Type out the data again. Keep every line exactly the same.
------ PROVIDED DATA ------
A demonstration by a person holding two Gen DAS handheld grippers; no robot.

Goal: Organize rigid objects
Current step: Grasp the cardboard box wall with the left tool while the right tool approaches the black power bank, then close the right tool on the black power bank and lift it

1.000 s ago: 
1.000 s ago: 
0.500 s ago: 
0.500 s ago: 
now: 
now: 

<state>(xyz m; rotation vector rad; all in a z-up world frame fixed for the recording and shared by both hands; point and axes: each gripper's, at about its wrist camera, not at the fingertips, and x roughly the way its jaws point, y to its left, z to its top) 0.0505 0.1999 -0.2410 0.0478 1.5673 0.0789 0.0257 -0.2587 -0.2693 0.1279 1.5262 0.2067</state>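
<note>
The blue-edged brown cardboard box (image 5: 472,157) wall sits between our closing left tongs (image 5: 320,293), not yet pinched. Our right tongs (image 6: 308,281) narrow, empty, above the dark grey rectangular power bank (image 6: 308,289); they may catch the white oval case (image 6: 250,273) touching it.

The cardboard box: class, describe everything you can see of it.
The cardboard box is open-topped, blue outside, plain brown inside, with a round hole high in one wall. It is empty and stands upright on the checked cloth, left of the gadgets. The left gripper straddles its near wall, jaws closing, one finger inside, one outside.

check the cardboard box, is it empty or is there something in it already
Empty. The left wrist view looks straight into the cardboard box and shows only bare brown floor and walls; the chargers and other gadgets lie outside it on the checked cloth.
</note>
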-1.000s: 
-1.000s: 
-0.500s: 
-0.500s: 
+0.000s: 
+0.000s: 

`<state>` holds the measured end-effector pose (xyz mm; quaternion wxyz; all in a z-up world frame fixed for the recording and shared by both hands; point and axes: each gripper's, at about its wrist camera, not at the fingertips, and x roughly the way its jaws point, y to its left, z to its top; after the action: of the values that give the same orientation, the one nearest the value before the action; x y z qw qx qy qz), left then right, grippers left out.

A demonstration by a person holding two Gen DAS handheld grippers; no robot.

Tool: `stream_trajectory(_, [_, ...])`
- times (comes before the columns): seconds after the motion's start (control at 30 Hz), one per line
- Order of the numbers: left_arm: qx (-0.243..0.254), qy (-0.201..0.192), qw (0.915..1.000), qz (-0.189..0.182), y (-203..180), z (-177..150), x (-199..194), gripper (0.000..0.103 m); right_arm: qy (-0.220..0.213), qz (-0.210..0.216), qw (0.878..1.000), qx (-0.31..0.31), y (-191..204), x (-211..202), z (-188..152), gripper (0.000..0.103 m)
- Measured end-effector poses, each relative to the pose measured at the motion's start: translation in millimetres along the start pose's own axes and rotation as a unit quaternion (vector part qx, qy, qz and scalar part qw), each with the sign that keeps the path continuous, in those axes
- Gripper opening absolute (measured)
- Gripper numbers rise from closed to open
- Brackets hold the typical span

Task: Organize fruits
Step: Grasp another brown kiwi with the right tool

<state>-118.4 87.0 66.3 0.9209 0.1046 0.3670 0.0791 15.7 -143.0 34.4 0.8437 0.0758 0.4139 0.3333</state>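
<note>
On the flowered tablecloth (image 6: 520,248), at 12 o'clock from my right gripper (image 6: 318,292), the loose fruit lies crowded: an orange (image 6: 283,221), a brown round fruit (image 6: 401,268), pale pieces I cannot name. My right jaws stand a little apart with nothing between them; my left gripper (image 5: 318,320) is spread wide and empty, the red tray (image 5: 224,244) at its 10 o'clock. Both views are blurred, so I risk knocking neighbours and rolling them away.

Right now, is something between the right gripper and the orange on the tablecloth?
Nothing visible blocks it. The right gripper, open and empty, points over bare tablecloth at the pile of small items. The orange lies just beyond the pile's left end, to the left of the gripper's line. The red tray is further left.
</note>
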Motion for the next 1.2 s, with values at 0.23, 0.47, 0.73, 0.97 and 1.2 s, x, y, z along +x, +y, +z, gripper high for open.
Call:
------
THE ANSWER:
A demonstration by a person holding two Gen DAS handheld grippers; no robot.

Goal: Organize rigid objects
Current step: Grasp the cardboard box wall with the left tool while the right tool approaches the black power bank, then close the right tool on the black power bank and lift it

1.000 s ago: 
1.000 s ago: 
0.500 s ago: 
0.500 s ago: 
now: 
now: 

<state>(xyz m; rotation vector rad; all in a z-up world frame fixed for the recording and shared by both hands; point and axes: each gripper's, at about its wrist camera, not at the fingertips, and x roughly the way its jaws point, y to its left, z to its top) 0.0505 0.1999 -0.2410 0.0478 1.5673 0.0789 0.0257 -0.2587 -0.2693 0.1279 1.5262 0.2067</state>
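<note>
The blue-edged brown cardboard box (image 5: 472,157) wall sits between our closing left tongs (image 5: 320,293), not yet pinched. Our right tongs (image 6: 308,281) narrow, empty, above the dark grey rectangular power bank (image 6: 308,289); they may catch the white oval case (image 6: 250,273) touching it.

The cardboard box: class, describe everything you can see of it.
The cardboard box is open-topped, blue outside, plain brown inside, with a round hole high in one wall. It is empty and stands upright on the checked cloth, left of the gadgets. The left gripper straddles its near wall, jaws closing, one finger inside, one outside.

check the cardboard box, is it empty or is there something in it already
Empty. The left wrist view looks straight into the cardboard box and shows only bare brown floor and walls; the chargers and other gadgets lie outside it on the checked cloth.
</note>
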-1.000s: 
-1.000s: 
-0.500s: 
-0.500s: 
+0.000s: 
+0.000s: 

`<state>` holds the measured end-effector pose (xyz mm; quaternion wxyz; all in a z-up world frame fixed for the recording and shared by both hands; point and axes: each gripper's, at about its wrist camera, not at the fingertips, and x roughly the way its jaws point, y to its left, z to its top; after the action: of the values that give the same orientation, the one nearest the value before the action; x y z qw qx qy qz), left then right, grippers left out.

A demonstration by a person holding two Gen DAS handheld grippers; no robot.

Tool: `stream_trajectory(_, [_, ...])`
- times (comes before the columns): seconds after the motion's start (control at 30 Hz), one per line
- Order of the numbers: left_arm: qx (-0.243..0.254), qy (-0.201..0.192), qw (0.915..1.000), qz (-0.189..0.182), y (-203..180), z (-177..150), x (-199..194), gripper (0.000..0.103 m); right_arm: qy (-0.220..0.213), qz (-0.210..0.216), qw (0.878..1.000), qx (-0.31..0.31), y (-191..204), x (-211..202), z (-188..152), gripper (0.000..0.103 m)
- Measured end-effector poses, each relative to the pose measured at the motion's start: translation in millimetres along the start pose's own axes and rotation as a unit quaternion (vector part qx, qy, qz and scalar part qw), each with the sign that keeps the path continuous, in those axes
- Gripper opening absolute (measured)
- Gripper numbers rise from closed to open
- Brackets hold the typical span

Task: Organize fruits
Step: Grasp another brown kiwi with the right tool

<state>-118.4 87.0 66.3 0.9209 0.1046 0.3670 0.0791 15.7 -143.0 34.4 0.8437 0.0758 0.4139 0.3333</state>
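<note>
On the flowered tablecloth (image 6: 520,248), at 12 o'clock from my right gripper (image 6: 318,292), the loose fruit lies crowded: an orange (image 6: 283,221), a brown round fruit (image 6: 401,268), pale pieces I cannot name. My right jaws stand a little apart with nothing between them; my left gripper (image 5: 318,320) is spread wide and empty, the red tray (image 5: 224,244) at its 10 o'clock. Both views are blurred, so I risk knocking neighbours and rolling them away.

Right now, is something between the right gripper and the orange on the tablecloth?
Nothing visible blocks it. The right gripper, open and empty, points over bare tablecloth at the pile of small items. The orange lies just beyond the pile's left end, to the left of the gripper's line. The red tray is further left.
</note>
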Motion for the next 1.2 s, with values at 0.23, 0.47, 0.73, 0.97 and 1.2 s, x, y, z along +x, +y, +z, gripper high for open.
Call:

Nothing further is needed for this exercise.